Well this is a first for me. Someone hash-tagged my name. : )
My latest 3D printing project is a Christmas Ornament inspired by the Library of Congress. It is currently one of the 20 Finalists in the White House 3D Printed Ornament Design challenge. Since the challenge was hosted by Instructables, all my step by step instructions of how to model the ornament in Blender (and the downloadable .STL file) can be found up at Instructables.
The ornament can also be printed at Shapeways.
My mother drove a school bus for 24 years. During the school year she called Friday and Saturday nights “Wine Nights” because she could drink a glass a wine and not have to worry about getting up obscenely early the next morning. Well, after 24 years, she retired, meaning every night could be a wine night!

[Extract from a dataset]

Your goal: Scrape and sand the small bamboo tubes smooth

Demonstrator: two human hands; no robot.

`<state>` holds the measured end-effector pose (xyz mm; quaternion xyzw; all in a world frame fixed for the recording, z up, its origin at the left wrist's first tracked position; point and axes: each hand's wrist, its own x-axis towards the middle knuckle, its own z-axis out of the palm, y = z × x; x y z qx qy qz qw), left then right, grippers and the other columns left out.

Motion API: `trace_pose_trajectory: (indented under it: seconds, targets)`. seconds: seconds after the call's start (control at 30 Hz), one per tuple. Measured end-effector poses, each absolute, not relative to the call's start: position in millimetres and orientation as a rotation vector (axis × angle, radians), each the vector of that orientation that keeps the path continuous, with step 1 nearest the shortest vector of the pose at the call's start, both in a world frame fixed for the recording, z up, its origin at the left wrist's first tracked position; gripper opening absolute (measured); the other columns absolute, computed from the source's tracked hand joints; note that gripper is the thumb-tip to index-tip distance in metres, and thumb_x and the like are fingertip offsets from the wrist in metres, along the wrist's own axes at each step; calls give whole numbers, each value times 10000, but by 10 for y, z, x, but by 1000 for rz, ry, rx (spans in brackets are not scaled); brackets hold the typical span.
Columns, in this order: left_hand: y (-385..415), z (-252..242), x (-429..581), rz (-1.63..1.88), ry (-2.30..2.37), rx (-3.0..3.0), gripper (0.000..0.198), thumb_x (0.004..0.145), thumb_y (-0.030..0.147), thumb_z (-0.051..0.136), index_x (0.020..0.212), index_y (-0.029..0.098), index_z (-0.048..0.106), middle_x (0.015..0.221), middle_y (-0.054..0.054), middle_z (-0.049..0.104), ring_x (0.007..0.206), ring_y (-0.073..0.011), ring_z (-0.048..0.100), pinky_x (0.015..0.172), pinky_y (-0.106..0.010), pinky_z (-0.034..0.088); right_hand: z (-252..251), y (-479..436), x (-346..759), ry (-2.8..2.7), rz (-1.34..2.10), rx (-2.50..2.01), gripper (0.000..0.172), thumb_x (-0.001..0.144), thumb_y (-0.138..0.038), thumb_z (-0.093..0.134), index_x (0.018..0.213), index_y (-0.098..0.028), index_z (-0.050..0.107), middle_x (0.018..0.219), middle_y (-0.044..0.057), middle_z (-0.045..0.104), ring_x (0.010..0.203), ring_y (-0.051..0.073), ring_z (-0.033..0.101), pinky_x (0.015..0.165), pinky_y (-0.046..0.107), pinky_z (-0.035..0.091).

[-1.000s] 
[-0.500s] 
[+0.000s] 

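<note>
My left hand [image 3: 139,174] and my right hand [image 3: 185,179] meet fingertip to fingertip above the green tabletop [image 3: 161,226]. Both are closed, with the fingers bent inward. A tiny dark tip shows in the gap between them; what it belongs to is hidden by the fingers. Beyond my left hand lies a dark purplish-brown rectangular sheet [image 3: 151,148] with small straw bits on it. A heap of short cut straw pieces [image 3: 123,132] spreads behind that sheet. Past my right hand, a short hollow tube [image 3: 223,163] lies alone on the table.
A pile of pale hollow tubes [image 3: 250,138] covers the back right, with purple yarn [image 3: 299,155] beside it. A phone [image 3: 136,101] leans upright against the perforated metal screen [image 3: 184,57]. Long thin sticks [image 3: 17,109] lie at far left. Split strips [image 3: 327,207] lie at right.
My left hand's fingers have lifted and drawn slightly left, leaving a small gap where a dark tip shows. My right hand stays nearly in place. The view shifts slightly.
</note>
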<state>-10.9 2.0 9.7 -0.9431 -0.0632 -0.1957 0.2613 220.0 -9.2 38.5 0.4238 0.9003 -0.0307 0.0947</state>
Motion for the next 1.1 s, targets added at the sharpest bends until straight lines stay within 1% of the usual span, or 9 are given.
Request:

To help celebrate, I wanted to get her a school bus wine stopper. Oddly enough, there seem to be an absence of products that combine “school bus driving” and “alcohol.” : ) Luckily, that’s exactly the niche 3D printing and Shapeways is for! I designed and 3D printed her a customized School Bus Wine Stopper.
I’m still new at 3D Modeling and Blender and by no means an expert. But for what it is worth, here’s how I made my School Bus Wine Stopper a reality with Blender, Shapeways, and SS Niles Bottle Stoppers. Maybe something out there will be helpful to your projects!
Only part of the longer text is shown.